WORK INSTRUCTIONS:
Output the records below verbatim, minus the pictures.

Records from a data collection:
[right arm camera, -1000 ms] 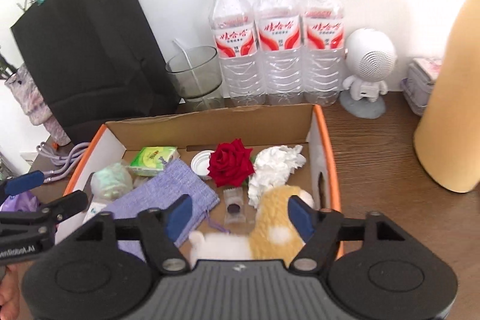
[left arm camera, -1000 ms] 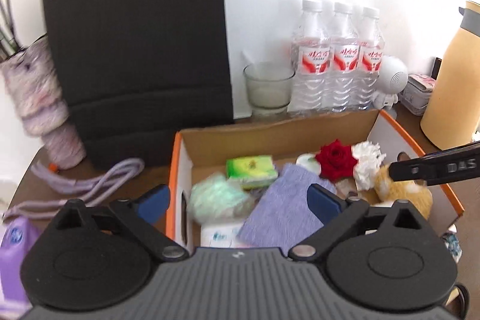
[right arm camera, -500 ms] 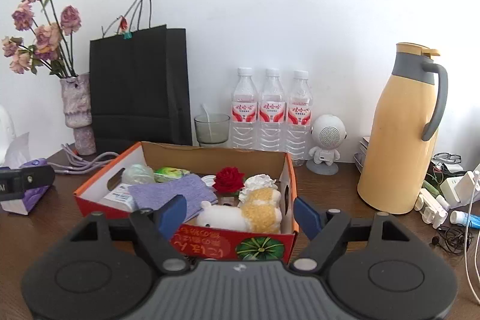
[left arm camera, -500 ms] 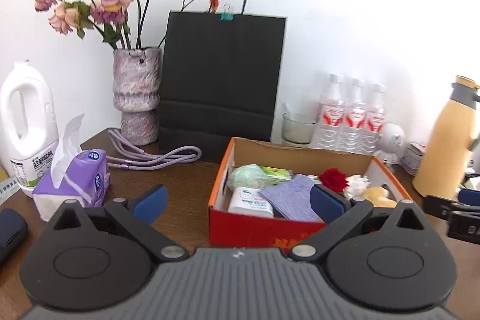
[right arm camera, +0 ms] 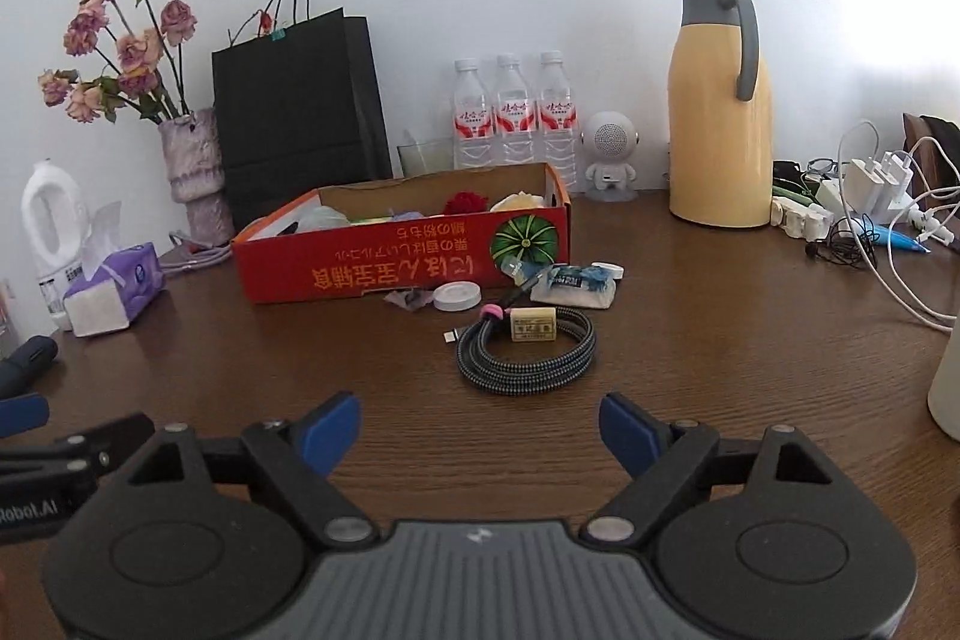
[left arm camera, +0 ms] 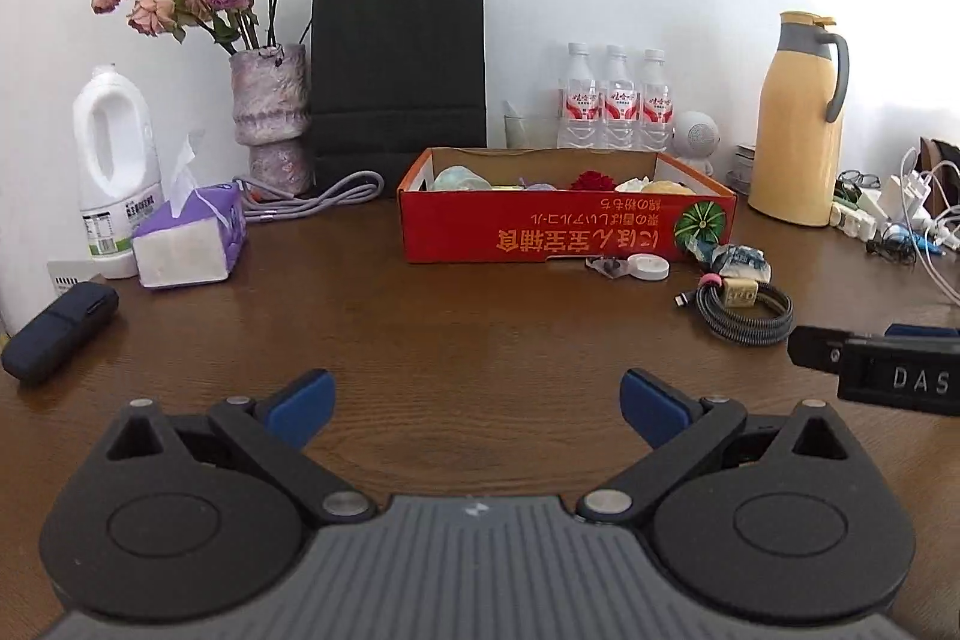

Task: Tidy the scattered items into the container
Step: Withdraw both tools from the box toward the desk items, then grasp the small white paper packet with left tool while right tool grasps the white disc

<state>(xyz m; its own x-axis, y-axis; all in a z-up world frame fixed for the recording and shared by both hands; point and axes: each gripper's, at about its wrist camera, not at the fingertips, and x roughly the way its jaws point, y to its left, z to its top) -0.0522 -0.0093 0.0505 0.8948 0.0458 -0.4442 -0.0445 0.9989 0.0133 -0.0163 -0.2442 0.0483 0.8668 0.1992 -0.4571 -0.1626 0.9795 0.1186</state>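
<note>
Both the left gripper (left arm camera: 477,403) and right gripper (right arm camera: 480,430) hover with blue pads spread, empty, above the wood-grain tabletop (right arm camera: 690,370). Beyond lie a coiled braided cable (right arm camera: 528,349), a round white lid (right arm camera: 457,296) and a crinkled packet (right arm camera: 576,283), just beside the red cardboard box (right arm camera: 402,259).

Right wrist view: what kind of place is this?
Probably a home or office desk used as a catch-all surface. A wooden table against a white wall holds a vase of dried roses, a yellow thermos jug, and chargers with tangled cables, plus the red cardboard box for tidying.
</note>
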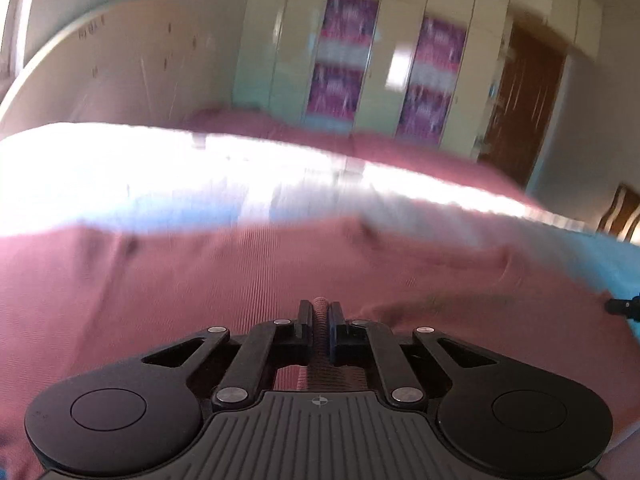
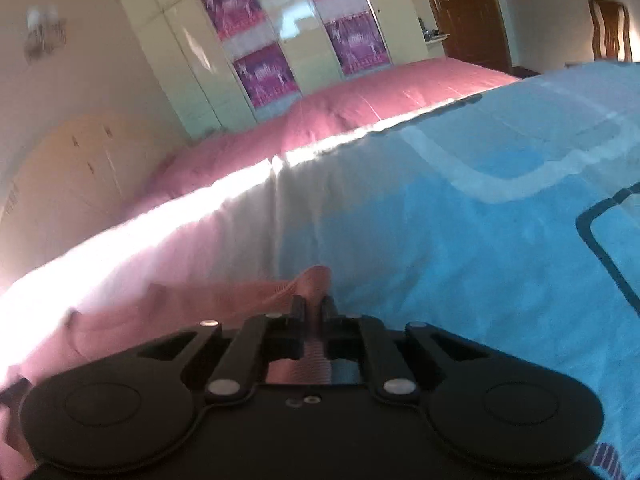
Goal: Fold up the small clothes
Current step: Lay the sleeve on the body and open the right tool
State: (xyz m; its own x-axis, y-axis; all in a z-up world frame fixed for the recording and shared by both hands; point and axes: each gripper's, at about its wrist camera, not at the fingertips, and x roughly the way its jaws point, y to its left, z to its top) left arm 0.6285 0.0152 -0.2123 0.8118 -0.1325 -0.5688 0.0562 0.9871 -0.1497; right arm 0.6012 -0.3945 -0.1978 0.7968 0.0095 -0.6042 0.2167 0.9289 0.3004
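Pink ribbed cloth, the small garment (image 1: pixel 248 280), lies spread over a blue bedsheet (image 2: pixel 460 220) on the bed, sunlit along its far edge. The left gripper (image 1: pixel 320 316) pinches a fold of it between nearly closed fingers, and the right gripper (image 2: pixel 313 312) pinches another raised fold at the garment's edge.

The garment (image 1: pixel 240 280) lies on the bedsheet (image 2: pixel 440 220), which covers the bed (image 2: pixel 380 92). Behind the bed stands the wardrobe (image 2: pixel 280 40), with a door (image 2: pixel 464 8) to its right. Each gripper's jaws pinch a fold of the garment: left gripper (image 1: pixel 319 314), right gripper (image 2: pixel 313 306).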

RESPONSE FOR THIS EXERCISE:
[right arm camera, -1000 ms] 
[left arm camera, -1000 ms] 
[right arm camera, -500 ms] 
[left arm camera, -500 ms] 
[right arm camera, +0 ms] 
[left arm camera, +0 ms] 

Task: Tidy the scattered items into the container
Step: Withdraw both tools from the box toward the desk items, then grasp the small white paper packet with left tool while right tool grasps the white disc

<state>(xyz m; its own x-axis, y-axis; all in a z-up world frame fixed for the recording and shared by both hands; point and axes: each gripper's, at about its wrist camera, not at the fingertips, and x roughly the way its jaws point, y to its left, z to its top) -0.0522 -0.0093 0.0505 0.8948 0.0458 -0.4442 -0.0445 0.9989 0.0133 -0.0163 -0.2442 0.0483 0.8668 0.1992 -0.4571 -0.1626 0.9795 0.1186</state>
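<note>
Both the left gripper (left arm camera: 477,403) and right gripper (right arm camera: 480,430) hover with blue pads spread, empty, above the wood-grain tabletop (right arm camera: 690,370). Beyond lie a coiled braided cable (right arm camera: 528,349), a round white lid (right arm camera: 457,296) and a crinkled packet (right arm camera: 576,283), just beside the red cardboard box (right arm camera: 402,259).

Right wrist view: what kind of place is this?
Probably a home or office desk used as a catch-all surface. A wooden table against a white wall holds a vase of dried roses, a yellow thermos jug, and chargers with tangled cables, plus the red cardboard box for tidying.
</note>
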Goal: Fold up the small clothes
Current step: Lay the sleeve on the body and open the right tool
State: (xyz m; its own x-axis, y-axis; all in a z-up world frame fixed for the recording and shared by both hands; point and axes: each gripper's, at about its wrist camera, not at the fingertips, and x roughly the way its jaws point, y to its left, z to its top) left arm 0.6285 0.0152 -0.2123 0.8118 -0.1325 -0.5688 0.0562 0.9871 -0.1497; right arm 0.6012 -0.3945 -0.1978 0.7968 0.0095 -0.6042 0.2167 0.9289 0.3004
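Pink ribbed cloth, the small garment (image 1: pixel 248 280), lies spread over a blue bedsheet (image 2: pixel 460 220) on the bed, sunlit along its far edge. The left gripper (image 1: pixel 320 316) pinches a fold of it between nearly closed fingers, and the right gripper (image 2: pixel 313 312) pinches another raised fold at the garment's edge.

The garment (image 1: pixel 240 280) lies on the bedsheet (image 2: pixel 440 220), which covers the bed (image 2: pixel 380 92). Behind the bed stands the wardrobe (image 2: pixel 280 40), with a door (image 2: pixel 464 8) to its right. Each gripper's jaws pinch a fold of the garment: left gripper (image 1: pixel 319 314), right gripper (image 2: pixel 313 306).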

For this exercise, nothing further remains.